Once completed, the three-story, approximately 100,000-square-foot structure promises to be malleable enough to house both office and industrial or flex-space tenants, while delivering enviable city and water views and spectacular frontage along four streets.

Built for LIC

In a way, it’s a building customized to the new Long Island City. With greater numbers of local residents has come increased need for support businesses, Barone says. The development’s prime driver is the notion that new, high-quality industrial and office product can be tailored to smaller businesses that require between 2,200 and 5,200 square feet. ‘We’re going to appeal to small and medium-sizes businesses that never had quality space before,’ Barone says.

Also helping will be the building’s proximity to Manhattan right across the river, and its setting even closer to the 25,000 units of housing being built in the current cycle in LIC.
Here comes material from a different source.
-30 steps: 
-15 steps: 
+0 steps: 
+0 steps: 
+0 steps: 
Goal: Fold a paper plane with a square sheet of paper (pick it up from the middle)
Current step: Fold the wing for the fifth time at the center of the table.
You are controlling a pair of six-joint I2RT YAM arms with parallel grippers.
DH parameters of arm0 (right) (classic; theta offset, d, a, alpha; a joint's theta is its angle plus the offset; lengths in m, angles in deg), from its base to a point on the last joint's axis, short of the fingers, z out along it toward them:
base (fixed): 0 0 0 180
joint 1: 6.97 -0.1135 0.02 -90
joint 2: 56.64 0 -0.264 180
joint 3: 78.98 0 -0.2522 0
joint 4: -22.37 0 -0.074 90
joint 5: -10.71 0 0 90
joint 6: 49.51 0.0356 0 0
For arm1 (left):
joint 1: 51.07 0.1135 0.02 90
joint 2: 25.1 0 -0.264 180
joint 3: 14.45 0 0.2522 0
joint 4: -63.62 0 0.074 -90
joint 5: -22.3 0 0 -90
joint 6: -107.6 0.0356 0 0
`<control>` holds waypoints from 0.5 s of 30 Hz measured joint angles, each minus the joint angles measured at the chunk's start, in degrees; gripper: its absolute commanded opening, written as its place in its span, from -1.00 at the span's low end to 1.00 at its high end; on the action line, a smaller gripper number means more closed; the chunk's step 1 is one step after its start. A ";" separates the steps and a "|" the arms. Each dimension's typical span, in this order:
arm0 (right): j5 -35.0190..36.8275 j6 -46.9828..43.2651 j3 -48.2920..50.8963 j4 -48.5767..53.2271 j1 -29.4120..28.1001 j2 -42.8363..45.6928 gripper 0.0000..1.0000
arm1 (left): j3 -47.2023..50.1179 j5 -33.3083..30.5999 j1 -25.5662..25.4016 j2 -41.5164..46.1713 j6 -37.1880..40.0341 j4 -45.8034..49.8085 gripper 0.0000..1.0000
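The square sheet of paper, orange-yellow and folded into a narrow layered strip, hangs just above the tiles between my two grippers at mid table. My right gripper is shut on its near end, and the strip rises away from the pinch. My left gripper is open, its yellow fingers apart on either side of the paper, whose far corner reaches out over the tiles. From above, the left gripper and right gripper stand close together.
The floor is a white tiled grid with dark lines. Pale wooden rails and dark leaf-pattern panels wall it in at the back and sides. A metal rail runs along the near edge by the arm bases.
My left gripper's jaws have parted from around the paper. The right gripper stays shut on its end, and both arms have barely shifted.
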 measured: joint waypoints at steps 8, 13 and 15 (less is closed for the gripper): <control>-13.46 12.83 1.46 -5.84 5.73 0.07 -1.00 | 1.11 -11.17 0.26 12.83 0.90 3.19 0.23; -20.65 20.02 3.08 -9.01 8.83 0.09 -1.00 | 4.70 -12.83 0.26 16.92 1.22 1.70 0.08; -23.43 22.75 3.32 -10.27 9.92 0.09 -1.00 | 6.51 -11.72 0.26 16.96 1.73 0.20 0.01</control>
Convenience will be a critical selling point.  Barone’s building will be within steps of Court Square, the Ed Koch Queensboro Bridge and the Queensboro Plaza subway station, now undergoing NYMTA renovation. The station will be a key cog in the LaGuardia Airport Access project, a major Big Apple infrastructure improvement. The spec structure will also profit from the $76 million renovation of Queens Plaza itself. That improvement initiative promises to yield improved traffic circulation and pedestrian and bicycle access, while also incorporating a new 1.5-acre public park and beautifying the neighborhood as a whole.